» **WORK REQUIRED**
Your answer must be a word-for-word copy of the data.

--- GIVEN MATERIAL Enclosed Below ---

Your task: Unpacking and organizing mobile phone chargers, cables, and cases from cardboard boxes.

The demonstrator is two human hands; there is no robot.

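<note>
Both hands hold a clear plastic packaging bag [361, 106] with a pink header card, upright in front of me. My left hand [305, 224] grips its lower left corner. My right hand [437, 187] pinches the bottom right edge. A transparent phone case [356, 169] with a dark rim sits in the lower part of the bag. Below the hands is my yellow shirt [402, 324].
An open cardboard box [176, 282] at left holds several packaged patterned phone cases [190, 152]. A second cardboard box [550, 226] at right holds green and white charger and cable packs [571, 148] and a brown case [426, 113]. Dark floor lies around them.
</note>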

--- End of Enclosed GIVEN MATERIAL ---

» **RESULT FOR THIS EXERCISE**
Your task: Unpacking and organizing mobile phone chargers, cables, and cases from cardboard boxes.

The demonstrator is two human hands; there is no robot.

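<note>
Both hands hold a clear plastic packaging bag [361, 106] with a pink header card, upright in front of me. My left hand [305, 224] grips its lower left corner. My right hand [437, 187] pinches the bottom right edge. A transparent phone case [356, 169] with a dark rim sits in the lower part of the bag. Below the hands is my yellow shirt [402, 324].
An open cardboard box [176, 282] at left holds several packaged patterned phone cases [190, 152]. A second cardboard box [550, 226] at right holds green and white charger and cable packs [571, 148] and a brown case [426, 113]. Dark floor lies around them.
</note>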

For this exercise, the answer is now complete.